I mutui subprime sono divenuti celeberrimi nel corso dello scorso anno con lo scoppio della crisi. Essa ha radici nella pratica delle banche di cartolarizzare i mutui subprime, trasformandoli quindi in strumenti di investimento ad alto rischio che venivano venduti ad investitori attratti dagli alti rendimenti. Accanto a questa pratica c’è stata una scorretta valutazione del rischio. Se il cliente della banca avesse smesso di pagare le rate del mutuo il danno si sarebbe materializzato sui titoli che incorporavano questo rischio e che si trovavano nei portafogli degli investitori. Questo è iniziato ad accadere nel 2007, quando negli USA i tassi di interesse sono aumentati rendendo ancora più alte le rate da pagare. Una percentuale sempre più significativa di mutuatari si è trovata arresa e ha smesso di pagare. Come conseguenza gli investitori (spesso banche) si sono trovati in portafoglio titoli che equivalevano a carta straccia e sono arrivate le prime svalutazioni.

In che modo i mutui subprime hanno influito negativamente sull’economia USA causando una  crisi sistemica?

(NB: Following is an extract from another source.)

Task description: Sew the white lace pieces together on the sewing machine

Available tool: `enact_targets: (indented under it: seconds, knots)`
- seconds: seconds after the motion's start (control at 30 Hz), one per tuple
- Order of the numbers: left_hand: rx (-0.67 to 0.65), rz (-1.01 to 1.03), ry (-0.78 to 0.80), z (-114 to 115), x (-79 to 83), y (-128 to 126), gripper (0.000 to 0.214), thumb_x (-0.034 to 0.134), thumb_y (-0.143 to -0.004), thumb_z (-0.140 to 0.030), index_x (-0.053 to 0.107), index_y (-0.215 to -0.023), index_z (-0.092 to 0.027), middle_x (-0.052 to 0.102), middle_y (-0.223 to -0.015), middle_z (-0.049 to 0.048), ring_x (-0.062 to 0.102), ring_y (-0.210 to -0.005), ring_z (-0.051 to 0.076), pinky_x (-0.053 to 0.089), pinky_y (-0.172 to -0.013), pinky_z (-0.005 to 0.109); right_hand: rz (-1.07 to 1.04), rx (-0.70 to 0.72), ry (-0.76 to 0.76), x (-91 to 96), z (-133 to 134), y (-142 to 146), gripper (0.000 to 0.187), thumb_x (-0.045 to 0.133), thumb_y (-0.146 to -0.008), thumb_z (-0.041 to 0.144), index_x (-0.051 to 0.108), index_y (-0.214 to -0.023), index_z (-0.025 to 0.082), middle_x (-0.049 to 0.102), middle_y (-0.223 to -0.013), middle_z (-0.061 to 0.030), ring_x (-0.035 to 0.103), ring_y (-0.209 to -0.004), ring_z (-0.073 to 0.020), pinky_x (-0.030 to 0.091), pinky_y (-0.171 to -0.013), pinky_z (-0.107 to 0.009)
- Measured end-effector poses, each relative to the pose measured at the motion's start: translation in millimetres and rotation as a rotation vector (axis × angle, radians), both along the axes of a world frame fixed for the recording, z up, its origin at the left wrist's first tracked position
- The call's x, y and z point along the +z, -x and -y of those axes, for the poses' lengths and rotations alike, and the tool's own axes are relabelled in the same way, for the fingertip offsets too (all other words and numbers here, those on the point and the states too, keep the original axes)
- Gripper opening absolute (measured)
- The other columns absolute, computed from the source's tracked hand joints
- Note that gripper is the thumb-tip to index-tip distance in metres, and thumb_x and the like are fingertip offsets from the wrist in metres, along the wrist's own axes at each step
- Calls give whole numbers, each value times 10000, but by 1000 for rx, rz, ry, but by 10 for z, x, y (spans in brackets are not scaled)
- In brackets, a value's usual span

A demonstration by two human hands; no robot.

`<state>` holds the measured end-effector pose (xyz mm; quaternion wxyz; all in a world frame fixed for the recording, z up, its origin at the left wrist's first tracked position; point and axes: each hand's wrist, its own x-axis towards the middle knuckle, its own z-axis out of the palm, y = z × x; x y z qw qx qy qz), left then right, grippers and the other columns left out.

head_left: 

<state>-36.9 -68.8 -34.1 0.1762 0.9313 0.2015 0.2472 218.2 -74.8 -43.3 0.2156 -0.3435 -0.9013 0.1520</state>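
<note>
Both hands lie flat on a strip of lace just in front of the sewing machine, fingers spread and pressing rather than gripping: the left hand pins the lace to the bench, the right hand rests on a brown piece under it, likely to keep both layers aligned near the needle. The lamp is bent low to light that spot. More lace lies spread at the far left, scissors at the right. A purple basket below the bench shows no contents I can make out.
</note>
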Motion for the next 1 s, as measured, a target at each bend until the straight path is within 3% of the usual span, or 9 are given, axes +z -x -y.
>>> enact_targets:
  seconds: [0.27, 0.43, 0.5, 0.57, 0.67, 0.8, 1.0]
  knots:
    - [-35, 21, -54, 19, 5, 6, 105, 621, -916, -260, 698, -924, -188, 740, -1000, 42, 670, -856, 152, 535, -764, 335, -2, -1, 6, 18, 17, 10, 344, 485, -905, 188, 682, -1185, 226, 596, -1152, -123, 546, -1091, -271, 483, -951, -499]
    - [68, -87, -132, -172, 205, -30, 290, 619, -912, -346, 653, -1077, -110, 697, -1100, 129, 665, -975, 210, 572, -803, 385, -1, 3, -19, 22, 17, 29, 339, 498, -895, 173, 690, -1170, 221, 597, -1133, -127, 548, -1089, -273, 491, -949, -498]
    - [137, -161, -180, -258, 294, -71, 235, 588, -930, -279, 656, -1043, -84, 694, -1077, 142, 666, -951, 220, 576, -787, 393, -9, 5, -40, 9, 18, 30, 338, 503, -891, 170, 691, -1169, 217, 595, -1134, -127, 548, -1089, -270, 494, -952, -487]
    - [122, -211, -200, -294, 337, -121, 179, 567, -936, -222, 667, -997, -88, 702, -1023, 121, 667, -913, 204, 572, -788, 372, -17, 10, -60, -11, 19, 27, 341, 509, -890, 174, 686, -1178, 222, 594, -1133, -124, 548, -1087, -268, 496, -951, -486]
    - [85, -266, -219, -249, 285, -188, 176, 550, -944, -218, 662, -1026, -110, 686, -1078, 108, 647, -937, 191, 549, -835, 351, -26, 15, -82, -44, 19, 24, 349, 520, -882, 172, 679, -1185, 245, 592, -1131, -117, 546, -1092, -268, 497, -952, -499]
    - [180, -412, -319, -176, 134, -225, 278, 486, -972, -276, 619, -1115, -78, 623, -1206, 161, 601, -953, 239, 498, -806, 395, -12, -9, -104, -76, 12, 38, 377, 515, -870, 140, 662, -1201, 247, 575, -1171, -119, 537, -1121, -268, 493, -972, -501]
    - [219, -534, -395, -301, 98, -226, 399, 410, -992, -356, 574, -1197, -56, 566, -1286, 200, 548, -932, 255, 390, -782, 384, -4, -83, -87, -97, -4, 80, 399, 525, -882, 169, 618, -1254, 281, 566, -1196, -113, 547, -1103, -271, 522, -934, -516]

Se nel 1993 i mutui subprime rappresentavano una parte microscopica di tutti i mutui USA, a dicembre 2007 costituivano circa il 25% di tutti i finanziamenti erogati per l’acquisto di una abitazione: migliaia di miliardi di dollari. La crescita del fenomeno subprime ha quindi alimentato anche la parallela crescita dei prezzi delle case a cui abbiamo assistito fino al 2006. In meno di un decennio i prezzi delle abitazioni USA sono aumentati in media del 124%. Importante poi il fatto che la maggior parte dei mutui subprime erano stipulati con tassi variabili; quando la Fed ha iniziato ad aumentare i tassi in modo significativo, per mutuatari è stato sempre più difficile pagare le rate e si sono verificati i primi pignoramenti. I tassi di interesse più alti e il progressivo aumento dei pignoramenti hanno dato un duro colpo al mercato immobiliare e così le cose sono iniziate a peggiorare ulteriormente. I prezzi delle case sono scesi drasticamente e questo ha colpito duramente la ricchezza dei cittadini americani i quali, danneggiati anche dalla forte inflazioni, hanno ridotto i propri consumi.